Tutunmak için vereceğimiz çaba kendi “gerçeğimiz” için yıkılmadan durmak olması gerekirken, “gerçeğimizden” harcarız.
Bu durum ile her birimiz karşılaşmışızdır istisnasız. Ve bunu yorumlarken, “Korkumu gerçekleştirdim” deriz. Oysa bu bir gerçekleştirme değildir. Bu, hangi birikimi harcayacağımızı, durum karşısında neyin arkasında duracağımızı bilmemektir. Gücümüzü doğru kullanmayı bilmemektir.

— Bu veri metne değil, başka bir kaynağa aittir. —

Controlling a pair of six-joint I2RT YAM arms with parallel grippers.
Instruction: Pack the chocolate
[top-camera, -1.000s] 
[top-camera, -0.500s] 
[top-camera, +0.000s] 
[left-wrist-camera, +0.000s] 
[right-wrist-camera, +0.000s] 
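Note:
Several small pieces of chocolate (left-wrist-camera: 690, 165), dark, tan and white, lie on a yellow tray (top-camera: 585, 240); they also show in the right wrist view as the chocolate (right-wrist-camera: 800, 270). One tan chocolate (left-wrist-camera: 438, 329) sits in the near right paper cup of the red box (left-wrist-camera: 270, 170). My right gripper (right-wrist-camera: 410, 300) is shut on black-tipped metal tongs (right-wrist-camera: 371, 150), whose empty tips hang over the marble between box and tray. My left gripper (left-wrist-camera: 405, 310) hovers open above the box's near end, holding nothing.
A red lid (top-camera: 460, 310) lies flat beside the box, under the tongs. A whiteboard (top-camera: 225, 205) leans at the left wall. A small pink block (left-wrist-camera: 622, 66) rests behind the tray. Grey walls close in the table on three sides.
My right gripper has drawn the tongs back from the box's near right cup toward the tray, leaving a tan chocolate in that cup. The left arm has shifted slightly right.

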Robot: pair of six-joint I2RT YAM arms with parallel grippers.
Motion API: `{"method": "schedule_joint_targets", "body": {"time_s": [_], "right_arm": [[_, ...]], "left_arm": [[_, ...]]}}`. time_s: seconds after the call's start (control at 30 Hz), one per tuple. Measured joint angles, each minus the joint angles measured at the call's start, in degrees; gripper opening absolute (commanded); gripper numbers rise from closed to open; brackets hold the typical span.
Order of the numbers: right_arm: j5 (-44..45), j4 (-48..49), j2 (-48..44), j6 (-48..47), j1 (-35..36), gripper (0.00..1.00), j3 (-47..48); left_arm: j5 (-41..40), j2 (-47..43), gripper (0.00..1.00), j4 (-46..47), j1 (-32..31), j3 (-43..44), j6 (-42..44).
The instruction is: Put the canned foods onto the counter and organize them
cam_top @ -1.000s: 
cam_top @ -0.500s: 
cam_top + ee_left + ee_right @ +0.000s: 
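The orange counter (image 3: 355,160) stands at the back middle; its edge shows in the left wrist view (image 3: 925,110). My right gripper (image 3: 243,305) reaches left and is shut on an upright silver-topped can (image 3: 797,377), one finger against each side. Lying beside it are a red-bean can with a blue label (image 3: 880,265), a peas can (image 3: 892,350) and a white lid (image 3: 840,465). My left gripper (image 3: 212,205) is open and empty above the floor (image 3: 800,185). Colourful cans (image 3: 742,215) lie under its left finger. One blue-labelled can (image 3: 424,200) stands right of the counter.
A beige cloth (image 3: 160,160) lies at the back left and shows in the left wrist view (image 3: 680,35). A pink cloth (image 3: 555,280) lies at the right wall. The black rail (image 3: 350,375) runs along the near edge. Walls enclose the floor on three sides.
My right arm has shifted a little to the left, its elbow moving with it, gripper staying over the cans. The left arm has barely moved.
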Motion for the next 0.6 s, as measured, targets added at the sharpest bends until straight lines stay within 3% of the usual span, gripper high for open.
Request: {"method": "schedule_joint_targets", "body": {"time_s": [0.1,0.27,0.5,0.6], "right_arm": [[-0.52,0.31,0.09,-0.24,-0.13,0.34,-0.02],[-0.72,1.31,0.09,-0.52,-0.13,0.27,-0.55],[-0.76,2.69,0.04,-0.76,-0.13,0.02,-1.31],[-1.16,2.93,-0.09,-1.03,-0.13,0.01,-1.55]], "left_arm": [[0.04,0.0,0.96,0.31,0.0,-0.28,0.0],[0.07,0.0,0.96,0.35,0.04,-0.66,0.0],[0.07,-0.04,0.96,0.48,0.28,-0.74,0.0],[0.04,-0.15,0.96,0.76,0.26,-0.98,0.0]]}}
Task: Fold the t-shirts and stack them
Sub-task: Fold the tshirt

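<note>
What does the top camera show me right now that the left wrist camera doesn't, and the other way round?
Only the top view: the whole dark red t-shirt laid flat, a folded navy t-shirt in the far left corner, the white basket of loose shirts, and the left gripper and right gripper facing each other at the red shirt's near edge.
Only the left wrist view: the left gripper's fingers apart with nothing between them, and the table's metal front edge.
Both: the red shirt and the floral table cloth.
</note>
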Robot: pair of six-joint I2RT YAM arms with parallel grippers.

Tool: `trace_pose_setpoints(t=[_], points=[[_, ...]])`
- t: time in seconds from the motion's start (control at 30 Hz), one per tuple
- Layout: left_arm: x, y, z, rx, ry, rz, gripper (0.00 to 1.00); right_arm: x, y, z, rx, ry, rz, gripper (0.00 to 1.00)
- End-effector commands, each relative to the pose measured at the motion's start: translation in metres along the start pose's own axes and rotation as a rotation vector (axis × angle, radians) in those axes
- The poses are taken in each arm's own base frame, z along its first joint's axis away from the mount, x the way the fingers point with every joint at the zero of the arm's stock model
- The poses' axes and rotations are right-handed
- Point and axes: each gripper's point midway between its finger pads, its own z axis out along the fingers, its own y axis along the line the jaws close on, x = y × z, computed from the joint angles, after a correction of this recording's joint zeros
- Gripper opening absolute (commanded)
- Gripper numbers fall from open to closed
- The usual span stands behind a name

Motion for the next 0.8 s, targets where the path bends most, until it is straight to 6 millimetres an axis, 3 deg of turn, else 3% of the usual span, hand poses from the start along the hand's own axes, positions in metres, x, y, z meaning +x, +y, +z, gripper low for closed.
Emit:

Olumlu düşünerek kurtulamayız bu döngüden. Buradan ancak kendimize, kendi fikrimize sadık kalarak çıkabiliriz.
Kendi kendimizi yok edişimiz başkasının suçu değildir. Kendi kendimizi yok edişimizin sebebi, güçlü gördüğümüz durumun karşısına “korkumuzu” koyup, onun ardına “gerçeğimizi” saklamamızdır. Yani en kaba tabiriyle “korkaklığımızdır.”
Bu, acıktığımız zaman cebimizdeki paradan harcamak yerine, evimizi satıp onunla ekmek almaya benzer. Evet, bu kadar absürttür.
İnşa ettiğimiz, var ettiğimiz “gerçekliğimizi” bir korku karşısında üç paraya bozdurmaktır.
İşte bu yüzden “değersizlik” duygumuzla çalışırız bu durumda. Kendimizi oluşturmak için harcadığımız yıllarımızı, yaşadığımız acıları, oluşturduğumuz benliğimizi sanki hiçbir değeri yokmuş, sanki bu hale gelmek için hiçbir bedel ödenmemiş gibi görürüz. Bir anlık bir fikir, bir kararmış gibi bakarız olaylara. Kendi fikrimizdense başkalarının fikirlerine, görüşlerine, yaşamlarına biat ederiz. Yine kendimizi yok sayarız. Varoluşumuzu kendimize küstürürüz. Ve bu zincir, kendi sözüne güvenmemek, irade kullanamamak, karar verememek gibi diğer “gri” alan öğeleri ile dolar taşar. Dolayısı ile günün sonunda kayboluruz. Gerçeklik algımız, yaşama olan inanç ve bağlılığımız, heyecan uyandıran hayallerimiz uzak birer düş olurlar. Boşlukta sallanır dururuz…
Korkaklık…

Kendimiz olmaktan duyduğumuz korku bizi yok eder.
Basit bir susma, basit bir “hayır” veya “evet” dememek bizi en değerli varlığımızdan parça parça kurbanlar vermeye iter. Sonra bir gün bir bakarız ki hem elimiz boş, hem biz yokuz bu yaşam gerçekliğinde…
Korkaklık…
Sevimli bir duygu durumu değildir.
Bizi eriten, günden güne yok eden bir asit gibidir. Sessiz ve habersizce.
Yaşamımızın karşısında korkularımız duruyor. İki seçenek, ya yaşam coşkusuyla, macerasıyla, tüm duyguları ile… ya da korkularımız, günden güne bizi içimize kapatıp soyutlayan, yaşamdan ve kendimizden koparan, bir hayal balonu içinde oradan oraya savuran.
Korkuna rağmen, boğazın düğüm düğüm olmuş, kalbin hızla atarken hissini söyleyebilir misin?
Korkuna rağmen, manipülasyonlara ve baskılara rağmen, senin dışında herkesin inandığı doğulara rağmen, kendi doğrunu “sadece sana ait olan doğruyu” dillendirebilir misin?
Dünyada bir tek sen olsan bile kendi varlığına sahip çıkıp “benim duygum” diyebilir misin?
Çünkü öyle!
Doğrusu yanlışı değil, senin için gerçekliğinin ardında durabilir misin?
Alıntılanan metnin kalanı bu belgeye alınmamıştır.